Highest Rated Comments


danjayh85 karma

This times a thousand. I do software for aerospace, and the huge majority of cost and time is not spent on actual design, but rather on reviews, verification, testing, analysis, etc. etc. etc. Imagine having to prove that every single assembler instruction in your entire compiled program (that's right - I helped do this for an entire operating system that was written in C) is correct by writing test cases that run all of them, and then instrumentation that recorded the results in gory detail. Some of the analysis is difficult or impossible to automate. sigh

danjayh37 karma

We also have a massively overoptimistic project timeline. I can't go into details, but I expect several turnovers of middle management through the course of the project due to the fact that they're either a) unaware of the fact that their schedule is impossible or b) just can't stand to tell the customer 'no', because they don't want to be the long pole (to be fair, every single contractor on the entire program is in the same situation). Anyway, when something is about to slip badly schedule-wise, they'll all up and leave to dump it on the next guy (so that they don't get the blame), and then the next guy doesn't get the blame either because he wasn't the one who made the mess. It's a brilliant system.

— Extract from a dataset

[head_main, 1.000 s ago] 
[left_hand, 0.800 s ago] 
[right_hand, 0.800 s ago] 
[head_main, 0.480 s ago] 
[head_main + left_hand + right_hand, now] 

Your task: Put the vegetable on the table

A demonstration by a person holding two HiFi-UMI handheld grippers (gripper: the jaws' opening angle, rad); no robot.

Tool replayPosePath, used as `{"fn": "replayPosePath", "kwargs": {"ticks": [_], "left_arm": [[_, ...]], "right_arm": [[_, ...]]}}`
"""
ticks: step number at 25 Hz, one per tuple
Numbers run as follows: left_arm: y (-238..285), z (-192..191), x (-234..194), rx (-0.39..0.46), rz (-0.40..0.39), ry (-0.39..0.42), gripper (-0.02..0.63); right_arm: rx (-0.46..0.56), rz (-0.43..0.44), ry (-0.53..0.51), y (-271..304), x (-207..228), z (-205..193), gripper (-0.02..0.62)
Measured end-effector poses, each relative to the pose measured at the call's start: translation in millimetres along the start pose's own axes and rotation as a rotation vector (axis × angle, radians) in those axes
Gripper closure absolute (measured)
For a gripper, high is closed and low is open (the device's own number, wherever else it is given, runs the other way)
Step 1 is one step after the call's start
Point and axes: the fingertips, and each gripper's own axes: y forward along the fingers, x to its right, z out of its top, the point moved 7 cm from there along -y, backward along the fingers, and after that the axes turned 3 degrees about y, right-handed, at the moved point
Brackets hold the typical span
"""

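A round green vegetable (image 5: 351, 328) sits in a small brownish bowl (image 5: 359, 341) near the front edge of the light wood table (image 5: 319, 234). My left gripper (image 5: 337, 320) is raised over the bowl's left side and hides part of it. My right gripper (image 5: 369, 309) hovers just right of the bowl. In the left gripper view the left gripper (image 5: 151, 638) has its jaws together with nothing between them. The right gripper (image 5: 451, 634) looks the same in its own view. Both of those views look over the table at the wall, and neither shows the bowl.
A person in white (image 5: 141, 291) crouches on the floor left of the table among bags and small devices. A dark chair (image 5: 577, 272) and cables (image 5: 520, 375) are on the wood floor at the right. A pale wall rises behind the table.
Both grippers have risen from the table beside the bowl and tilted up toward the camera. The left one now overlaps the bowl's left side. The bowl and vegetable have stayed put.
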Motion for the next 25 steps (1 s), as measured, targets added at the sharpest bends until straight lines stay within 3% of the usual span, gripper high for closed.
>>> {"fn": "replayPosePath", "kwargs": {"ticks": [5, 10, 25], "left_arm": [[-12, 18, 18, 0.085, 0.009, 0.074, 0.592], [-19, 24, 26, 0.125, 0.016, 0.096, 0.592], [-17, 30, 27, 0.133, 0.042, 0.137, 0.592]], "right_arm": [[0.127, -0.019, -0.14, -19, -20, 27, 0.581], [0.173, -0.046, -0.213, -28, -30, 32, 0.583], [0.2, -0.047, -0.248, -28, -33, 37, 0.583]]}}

Your career path is frighteningly similar to my own. I nearly went into the navy's nuke school out of college, but went for a private MSEE instead. In hindsight, this was a good decision.

danjayh8 karma

Yes, but if you ever retype it and you want to look smart, use "µC". If you use "uC" like I did, it means you're too lazy to bother with the mu character (also, the way I typed "mu" is lazy as well).

danjayh7 karma

How I'd solve this: Port it to a much faster uC, run your communications code in a fast high priority interrupt handler, will be rock solid. I think a PIC32MX7 would probably do it.